• United States



by Jamie Gruener

The Emerging Storage Security Challenge

Oct 17, 20033 mins
CSO and CISOData and Information Security

Network storage has changed the way enterprises manage their storage environments. It is crucial to safeguard data, regardless of whether it is retained at-rest inside storage systems, or in-flight across the storage network, LAN, or WAN. However, the significant complexity of deploying and managing storage networks makes security a fragile proposition. Gone are the days of the storage network as a closed network. In fact, the storage network is going through the same evolution traditional enterprise networks went through 5 years ago, when intrusions and denial of service (DoS) attacks were commonplace. Today, customers must consider security not only for the SAN, but also for business continuity, remote backup and tape operations, consolidation projects, and managed services.

Like enterprise networks, enterprises need to put security policies in place that meet requirements for specific business-critical applications, disaster recovery, and data protection. The stakes are high. Compliance with a growing number of government regulations relies on the enterprise’s ability to safeguard data, regardless of where it is. This report examines the key security threats enterprises need to consider regarding storage, the top tactics to secure the storage network, which vendors currently offer products, and best practices in selecting products. Customers must start by evaluating where in the storage security stack they face the greatest threat.
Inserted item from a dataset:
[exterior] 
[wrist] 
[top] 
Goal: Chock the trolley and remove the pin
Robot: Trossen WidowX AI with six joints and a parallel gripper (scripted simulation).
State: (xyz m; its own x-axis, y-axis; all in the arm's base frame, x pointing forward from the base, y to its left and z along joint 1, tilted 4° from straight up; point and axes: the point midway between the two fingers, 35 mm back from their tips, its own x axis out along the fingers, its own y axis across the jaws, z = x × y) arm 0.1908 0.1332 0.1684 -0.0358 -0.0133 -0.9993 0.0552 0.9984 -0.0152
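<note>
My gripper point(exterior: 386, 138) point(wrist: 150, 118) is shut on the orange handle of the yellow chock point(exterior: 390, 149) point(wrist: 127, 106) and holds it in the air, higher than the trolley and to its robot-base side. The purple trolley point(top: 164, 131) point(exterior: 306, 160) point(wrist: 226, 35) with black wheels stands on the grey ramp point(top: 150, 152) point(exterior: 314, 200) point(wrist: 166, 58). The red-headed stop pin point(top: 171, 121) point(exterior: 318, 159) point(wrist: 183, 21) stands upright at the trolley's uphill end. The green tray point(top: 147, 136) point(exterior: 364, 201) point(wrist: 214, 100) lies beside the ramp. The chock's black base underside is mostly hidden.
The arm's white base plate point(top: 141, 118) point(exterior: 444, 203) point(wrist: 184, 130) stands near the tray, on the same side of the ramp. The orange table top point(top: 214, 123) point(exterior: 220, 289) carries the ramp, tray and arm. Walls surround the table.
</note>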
Enterprises will increasingly need to consider storage security in the design of storage networks, management strategies, and storage consolidation. Government mandates also will drive better security requirements. Customers should evaluate which applications and data sets need more advanced security, and ensure proper safeguards are in place to protect data.

The convergence of IP and Fibre Channel networks, the increasing use of remote sites for backup and disaster recovery, and the mounting volume of storage network deployments will accelerate the need for better storage security. New storage security frameworks will include components that range from management software through the foundation network and storage array.

Enterprise Recommendations

  • Start evaluations of storage security solutions immediately. It will take six months to evaluate products while analyzing the enterprise’s unique solution requirements.
  • Make a decision to buy no sooner than six months from now. Security storage products are still in their first-version release and have not been field-tested. Most enterprises would be best served by waiting for the next version before buying.
  • Choose security storage vendors that integrate with the directory strategy. This is not a standalone solution, so do not purchase it as such.
  • Require storage security vendors to provide integration services as part of the purchase. Vendors may not know your environment and unique requirements, and you have very limited or no experience with their platforms.